Dalle carte emerge un sistema piramidale con ruoli definiti e responsabilità precise. Al vertice, secondo la procura di Napoli Nord, l’imprenditore Agostino Salzano e sua moglie Mirjeta Lusha. Il primo impartiva ordini, definiva ritmi e modalità di lavoro, gestiva i fondi e coordinava le attività; la seconda curava l’intermediazione, l’organizzazione delle “squadre”, il prelievo dei braccianti dai luoghi di residenza, la logistica quotidiana. Al livello operativo, due caporali di origine indiana: Raghuvender Singh,che si faceva chiamare Michele, figura centrale nella gestione quotidiana: reclutamento dei lavoratori, sorveglianza nei campi, organizzazione del trasporto, gestione dei pagamenti e imposizione dei ritmi. Sunil Singh, detto Piccolino, suo collaboratore diretto, incaricato di controllare e retribuire la manodopera. Secondo l’indagine, Singh Raghuvender avrebbe inoltre trattenuto una “tassa” illegale dagli stipendi dei connazionali indiani, per un totale di 73.800 euro.

Sfruttamento e caporalato: le accuse

Agli indagati vengono contestati l’intermediazione illecita e lo sfruttamento del lavoro. L’imprenditore avrebbe anche cercato di condizionare i braccianti durante i controlli, arrivando a minacciare un dipendente di morte – “ti taglio le vene” – se avesse raccontato la verità alle forze dell’ordine. Secondo i militari dell’Arma il gruppo di lavoro variava tra i 40 e gli 80 braccianti – “cani morti e pure scemi” nelle parole dell’indagata -a fronte di otto contratti regolari. La gip ha disposto il sequestro preventivo dei beni: quasi 470mila euro a carico dei coniugi i Salzano e Lusha, considerati profitto dello sfruttamento e del risparmio sui salari e sui contributi; e i 73.800 euro a Raghuvender Singh. Sono stati sequestrati anche i mezzi utilizzati per il trasporto dei lavoratori.

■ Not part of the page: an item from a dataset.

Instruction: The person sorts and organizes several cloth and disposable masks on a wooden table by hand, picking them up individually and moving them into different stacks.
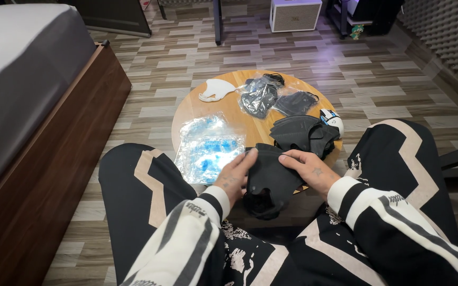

“I lavoratori erano sottoposti a ritmi massacranti e a condizioni di lavoro e retributive non conformi e comunque inadeguate” si legge nelle 77 pagina di ordinanza. Persone esposte senza nessun tipo di cautela a “residui di pesticidi nocivi, costretti a continuare a lavorare durante le operazioni di pompaggio di medicinali e pesticidi”. Per questo viene individuata negli indagati una “spiccata propensione a delinquere”. Indagati che “hanno continuato nell’attività di sfruttamento con sistematicità allarmante anche dopo i controlli di maggio 2024.” Il quadro delineato dal giudice descrive un sistema basato sulla sopraffazione, sulla vulnerabilità dei lavoratori stranieri “con qualsiasi mezzo”, pur di massimizzare i profitti e senza nessun tipo di pietà

Nell’ordinanza viene citato il caso di un cittadino albanese chiamato Eddi, bracciante e autista, che è costretto a “medicare” una giornata di risposo per poter portare il figlio piccolo a una visita specialistica per un intervento. Il caporale deve essere implorato e rassicurato: “Sì, sì, lo so serve solo per oggi, ma per altra data posso farlo solo per un appuntamento di operazione di bambino piccolino” dice il lavoratore che aggiunge che quel giorno, quel permesso che sarebbe garantito dal contratto, non gli dovrà essere pagato.